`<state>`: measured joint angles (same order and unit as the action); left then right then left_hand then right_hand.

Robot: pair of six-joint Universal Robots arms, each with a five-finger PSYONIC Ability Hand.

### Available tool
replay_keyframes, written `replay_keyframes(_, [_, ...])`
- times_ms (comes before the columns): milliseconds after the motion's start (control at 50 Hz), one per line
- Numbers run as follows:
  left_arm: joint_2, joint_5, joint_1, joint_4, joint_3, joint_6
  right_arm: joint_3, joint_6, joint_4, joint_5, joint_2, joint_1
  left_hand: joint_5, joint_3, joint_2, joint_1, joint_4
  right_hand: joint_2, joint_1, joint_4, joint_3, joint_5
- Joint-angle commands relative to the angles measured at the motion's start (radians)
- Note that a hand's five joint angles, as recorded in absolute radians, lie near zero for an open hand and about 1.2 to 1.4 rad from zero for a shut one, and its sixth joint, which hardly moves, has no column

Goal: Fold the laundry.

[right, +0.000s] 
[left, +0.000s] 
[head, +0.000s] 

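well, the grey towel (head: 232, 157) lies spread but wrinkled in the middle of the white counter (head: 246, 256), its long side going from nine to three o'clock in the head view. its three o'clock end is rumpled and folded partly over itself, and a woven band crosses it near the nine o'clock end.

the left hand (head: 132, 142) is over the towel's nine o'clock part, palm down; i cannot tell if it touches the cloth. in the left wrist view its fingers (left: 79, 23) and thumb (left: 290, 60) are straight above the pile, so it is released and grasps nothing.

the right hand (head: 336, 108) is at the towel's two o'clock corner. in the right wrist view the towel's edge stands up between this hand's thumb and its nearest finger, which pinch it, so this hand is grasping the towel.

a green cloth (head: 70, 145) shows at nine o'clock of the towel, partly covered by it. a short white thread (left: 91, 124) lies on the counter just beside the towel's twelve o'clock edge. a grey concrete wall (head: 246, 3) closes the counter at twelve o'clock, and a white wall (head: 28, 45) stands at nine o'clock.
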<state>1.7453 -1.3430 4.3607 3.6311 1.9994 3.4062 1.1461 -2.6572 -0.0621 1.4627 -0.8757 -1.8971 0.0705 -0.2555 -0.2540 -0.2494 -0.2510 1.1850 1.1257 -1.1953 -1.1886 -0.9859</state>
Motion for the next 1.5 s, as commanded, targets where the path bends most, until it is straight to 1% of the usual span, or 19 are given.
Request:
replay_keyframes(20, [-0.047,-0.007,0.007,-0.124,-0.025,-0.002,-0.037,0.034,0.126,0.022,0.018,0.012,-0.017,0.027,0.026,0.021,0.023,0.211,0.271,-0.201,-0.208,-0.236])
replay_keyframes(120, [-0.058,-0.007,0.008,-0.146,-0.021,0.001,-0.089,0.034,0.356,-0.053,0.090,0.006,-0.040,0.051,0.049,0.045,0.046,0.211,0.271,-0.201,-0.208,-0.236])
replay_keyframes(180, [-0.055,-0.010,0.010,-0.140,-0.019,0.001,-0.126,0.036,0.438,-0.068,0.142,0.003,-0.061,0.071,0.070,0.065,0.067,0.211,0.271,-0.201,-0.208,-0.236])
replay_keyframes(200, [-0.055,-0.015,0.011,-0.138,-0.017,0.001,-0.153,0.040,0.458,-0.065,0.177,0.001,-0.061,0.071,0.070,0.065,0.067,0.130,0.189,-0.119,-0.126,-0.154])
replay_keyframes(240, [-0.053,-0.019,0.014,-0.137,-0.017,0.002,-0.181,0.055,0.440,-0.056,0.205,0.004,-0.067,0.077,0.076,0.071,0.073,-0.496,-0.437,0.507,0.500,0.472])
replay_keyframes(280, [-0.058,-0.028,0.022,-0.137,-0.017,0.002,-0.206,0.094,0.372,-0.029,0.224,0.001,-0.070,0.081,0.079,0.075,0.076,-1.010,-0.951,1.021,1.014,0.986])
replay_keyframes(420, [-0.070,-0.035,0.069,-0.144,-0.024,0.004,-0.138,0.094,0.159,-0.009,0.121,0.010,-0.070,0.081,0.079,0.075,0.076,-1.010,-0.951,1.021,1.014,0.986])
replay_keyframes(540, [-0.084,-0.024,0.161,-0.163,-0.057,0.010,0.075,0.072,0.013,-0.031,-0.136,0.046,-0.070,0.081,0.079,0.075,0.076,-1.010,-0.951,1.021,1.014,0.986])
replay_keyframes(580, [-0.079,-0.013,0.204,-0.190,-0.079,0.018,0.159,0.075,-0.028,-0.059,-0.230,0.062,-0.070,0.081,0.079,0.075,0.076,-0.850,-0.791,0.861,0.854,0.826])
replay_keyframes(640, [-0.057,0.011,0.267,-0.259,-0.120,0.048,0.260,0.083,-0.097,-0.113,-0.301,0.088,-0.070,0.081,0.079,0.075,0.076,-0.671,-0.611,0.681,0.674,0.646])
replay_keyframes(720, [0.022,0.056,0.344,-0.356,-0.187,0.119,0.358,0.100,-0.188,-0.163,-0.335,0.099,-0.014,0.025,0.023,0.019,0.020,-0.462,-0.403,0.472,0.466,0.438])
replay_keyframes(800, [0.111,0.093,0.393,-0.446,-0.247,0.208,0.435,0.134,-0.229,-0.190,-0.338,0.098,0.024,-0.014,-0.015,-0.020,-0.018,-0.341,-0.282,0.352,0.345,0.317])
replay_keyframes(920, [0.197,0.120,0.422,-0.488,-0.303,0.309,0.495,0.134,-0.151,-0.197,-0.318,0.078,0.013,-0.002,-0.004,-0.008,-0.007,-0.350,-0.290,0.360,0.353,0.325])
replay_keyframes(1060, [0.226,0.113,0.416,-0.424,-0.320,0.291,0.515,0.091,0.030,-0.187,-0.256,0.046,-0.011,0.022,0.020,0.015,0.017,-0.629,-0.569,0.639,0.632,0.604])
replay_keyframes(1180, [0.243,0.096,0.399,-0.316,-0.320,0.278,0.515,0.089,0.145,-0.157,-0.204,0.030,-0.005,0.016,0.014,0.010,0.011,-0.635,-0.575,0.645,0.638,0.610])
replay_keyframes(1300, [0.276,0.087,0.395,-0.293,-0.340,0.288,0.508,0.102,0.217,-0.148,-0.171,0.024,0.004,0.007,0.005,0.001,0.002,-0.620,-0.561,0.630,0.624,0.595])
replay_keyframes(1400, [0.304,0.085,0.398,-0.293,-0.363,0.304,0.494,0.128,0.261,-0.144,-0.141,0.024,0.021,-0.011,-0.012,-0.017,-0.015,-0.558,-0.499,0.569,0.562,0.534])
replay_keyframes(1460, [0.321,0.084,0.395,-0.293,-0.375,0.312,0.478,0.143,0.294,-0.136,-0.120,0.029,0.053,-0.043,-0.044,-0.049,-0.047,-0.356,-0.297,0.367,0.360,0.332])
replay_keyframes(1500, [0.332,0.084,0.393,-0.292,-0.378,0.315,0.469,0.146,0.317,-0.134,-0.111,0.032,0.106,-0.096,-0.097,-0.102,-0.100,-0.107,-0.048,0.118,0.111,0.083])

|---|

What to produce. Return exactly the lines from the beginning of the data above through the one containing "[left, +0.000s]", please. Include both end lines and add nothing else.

Your solution.
`<state>`: measured joint angles (same order and unit as the action); left then right then left_hand then right_hand.

Robot: pair of six-joint Universal Robots arms, each with a five-finger PSYONIC Ability Hand.

### Available tool
replay_keyframes, written `replay_keyframes(_, [_, ...])`
- times_ms (comes before the columns): milliseconds after the motion's start (control at 50 Hz), one per line
- Numbers run as follows:
  left_arm: joint_2, joint_5, joint_1, joint_4, joint_3, joint_6
  right_arm: joint_3, joint_6, joint_4, joint_5, joint_2, joint_1
  left_hand: joint_5, joint_3, joint_2, joint_1, joint_4
  right_hand: joint_2, joint_1, joint_4, joint_3, joint_5
- Joint-angle commands relative to the angles measured at the motion's start (radians)
- Note that a hand's five joint angles, as recorded in absolute radians, lie near zero for an open hand and about 1.2 to 1.4 rad from zero for a shut one, and its sixth joint, which hardly moves, has no column

Goal: Fold the laundry.

[right, +0.000s] 
[left, +0.000s] 

There is nothing more to the exercise.